DBD-research-group / BirdSet

A benchmark dataset collection for bird sound classification
https://huggingface.co/datasets/DBD-research-group/BirdSet
BSD 3-Clause "New" or "Revised" License
20 stars 8 forks source link

sort metadata after licences #70

Closed lurauch closed 9 months ago

lurauch commented 10 months ago

licence //creativecommons.org/licenses/by-nc-nd/2.5/ - 67554 //creativecommons.org/licenses/by-nc-nd/3.0/ - 7379 //creativecommons.org/licenses/by-nc-nd/4.0/ - 118984 //creativecommons.org/licenses/by-nc-sa/3.0/ - 68896 //creativecommons.org/licenses/by-nc-sa/3.0/us/ - 1 //creativecommons.org/licenses/by-nc-sa/4.0/ - 415453 //creativecommons.org/licenses/by-nc/4.0/ - 128 //creativecommons.org/licenses/by-sa/3.0/ - 679 //creativecommons.org/licenses/by-sa/4.0/ - 6614 //creativecommons.org/licenses/by/4.0/ -199 //creativecommons.org/publicdomain/zero/1.0/ - 706

From CC, definitions:

Adapted Material means material subject to Copyright and Similar Rights that is derived from or based upon the Licensed Material and in which the Licensed Material is translated, altered, arranged, transformed, or otherwise modified in a manner requiring permission under the Copyright and Similar Rights held by the Licensor. For purposes of this Public License, where the Licensed Material is a musical work, performance, or sound recording, Adapted Material is always produced where the Licensed Material is synched in timed relation with a moving image.

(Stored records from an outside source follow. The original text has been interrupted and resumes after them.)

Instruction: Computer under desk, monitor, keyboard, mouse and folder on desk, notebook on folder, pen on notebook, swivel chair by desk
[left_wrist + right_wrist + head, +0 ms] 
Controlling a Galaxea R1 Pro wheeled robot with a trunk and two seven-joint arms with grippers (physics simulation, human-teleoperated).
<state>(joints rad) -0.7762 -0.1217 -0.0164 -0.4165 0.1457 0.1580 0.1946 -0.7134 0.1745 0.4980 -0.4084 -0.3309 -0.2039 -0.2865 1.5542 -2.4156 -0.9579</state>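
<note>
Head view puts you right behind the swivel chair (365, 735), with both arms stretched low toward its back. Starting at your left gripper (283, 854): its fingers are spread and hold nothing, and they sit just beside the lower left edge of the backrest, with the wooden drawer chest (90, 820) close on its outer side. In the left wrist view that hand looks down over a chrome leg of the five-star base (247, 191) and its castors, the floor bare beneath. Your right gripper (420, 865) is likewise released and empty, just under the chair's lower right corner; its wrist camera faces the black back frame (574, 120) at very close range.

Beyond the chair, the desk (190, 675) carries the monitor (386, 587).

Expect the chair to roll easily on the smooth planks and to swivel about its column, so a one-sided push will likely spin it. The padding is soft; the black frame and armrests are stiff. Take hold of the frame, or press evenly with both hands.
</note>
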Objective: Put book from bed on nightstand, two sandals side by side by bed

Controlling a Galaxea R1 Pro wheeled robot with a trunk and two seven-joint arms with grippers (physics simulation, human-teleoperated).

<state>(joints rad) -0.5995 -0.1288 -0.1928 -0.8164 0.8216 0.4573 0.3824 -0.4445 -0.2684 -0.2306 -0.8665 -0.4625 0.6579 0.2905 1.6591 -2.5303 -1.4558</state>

Problems with publishing Datasets:

licence compatibility problem: Many of the CC-licenses are incompatible (see table). This can only be circumvented, by using multiple licenses for different parts of the dataset. Another question is about how to license the derivatives (i.e. the classification models we produce) when those contain multiple conflicting licenses.

Non-Derivative (nd): As stated under "Adapted Material", we are not allowed to translate, alter, arrange or transform the original data. I think it is impossible to comply with the Non-Derivative license, when uploading our data to Hugging-Face

Share-Alike (sa):

Possible Solutions

Instead of pushing to HF, just publish a script, that pulls the original data, converts it and adds it to the local HF-repository. Fair Use under copyright law: When publishing models that were trained on the datasets there should not be any problems. This is because we made transformative changes (from a dataset to a classification model).

We could also ask the authors for permission.

lurauch commented 10 months ago

CGPT on ND

The key point of the NoDerivatives clause is to prevent the creation and distribution of a version of the work that is different in a meaningful or substantial way from the original. The intention is to prevent alterations to the artistic or intellectual content of the work.

In the case of simply changing a file format:

lurauch commented 10 months ago

ND Recordings: 193k SA Recordings: 493k Total: 686k

We would lose 28% of data. We could contact the recording whales and maybe reduce this quickly?

I'm not sure if they are doing this intentionally..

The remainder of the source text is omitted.